There is a strong chronological dimension. The first chapter deals with early riverine settlements, while the last of ten sections covers the postwar period. Twelve topical chapters, often paired, cover particular periods: industry (1790-1870; 1880-1929), followed by the postindustrial experience and deindustrialization (both 1950-); urban politics (to 1940, from 1945); suburbanization (to 1945 and since); religion (1600-1900; 1900-2000); and food (19th century and 20th century) All topical chapters comprise an extended narrative, followed by sections on historiography and sources. The narratives could appeal to a general reader; the remainder is for scholars. A useful, thoughtful organization.

9780190853860So what is covered in these topical chapters? The following can give only a general impression. The opening sections cover ‘varieties of urbanization,’ defined mainly by their economic base, political economy, and then ‘informal economies.’ A pair then deal with migrations (internal and from elsewhere) and neighborhood communities, including general treatments as well as specific groups. The next two cover the built environment and then nature and the environment. These are followed by two more on the social fabric, and the violence and disorder that threaten it. The last section, on the postwar period, covers political and social movements, suburban development, urban renewal, zoning, and gentrification.

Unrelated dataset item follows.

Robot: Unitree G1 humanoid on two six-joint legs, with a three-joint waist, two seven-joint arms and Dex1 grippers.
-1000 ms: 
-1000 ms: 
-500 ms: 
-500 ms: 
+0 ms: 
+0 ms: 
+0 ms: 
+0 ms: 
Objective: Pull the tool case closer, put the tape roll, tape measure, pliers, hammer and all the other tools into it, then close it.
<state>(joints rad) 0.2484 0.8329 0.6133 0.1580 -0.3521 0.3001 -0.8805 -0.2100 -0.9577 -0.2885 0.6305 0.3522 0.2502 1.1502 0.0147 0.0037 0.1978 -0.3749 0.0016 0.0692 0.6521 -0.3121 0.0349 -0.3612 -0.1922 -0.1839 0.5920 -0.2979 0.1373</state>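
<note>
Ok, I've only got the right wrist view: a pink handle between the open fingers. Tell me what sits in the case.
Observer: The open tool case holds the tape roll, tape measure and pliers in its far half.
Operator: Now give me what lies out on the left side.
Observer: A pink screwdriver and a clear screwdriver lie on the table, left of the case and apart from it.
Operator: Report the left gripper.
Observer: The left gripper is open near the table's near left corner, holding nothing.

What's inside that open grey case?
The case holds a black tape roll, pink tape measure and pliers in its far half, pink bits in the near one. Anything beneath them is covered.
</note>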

Contributors include a good mix of junior and more senior scholars, men and women. Most, not surprisingly, are historians.

It would be arbitrary to single out particular chapters for commentary, but that is what I will do. Among those that dealt with topics about which I am largely ignorant I picked two at random. Most impressive. I learned much about Latino urbanism: the Spanish and indigenous American roots that produced urban “hybrids and palimpsests” (p. 698), their transformation following annexation by the United States, and then their reworking by Mexican immigrants. With its account of immigrant influences and the creation by migrants of Protestant congregations and churches, a chapter on religion complicated and challenged my assumption that urbanization is a secularizing force. Both chapters offered extensive surveys of interdisciplinary literatures. Indeed, it seems that many authors embrace – and were perhaps encouraged to embrace – a wide range of scholarship. This is urban history with a broad vision.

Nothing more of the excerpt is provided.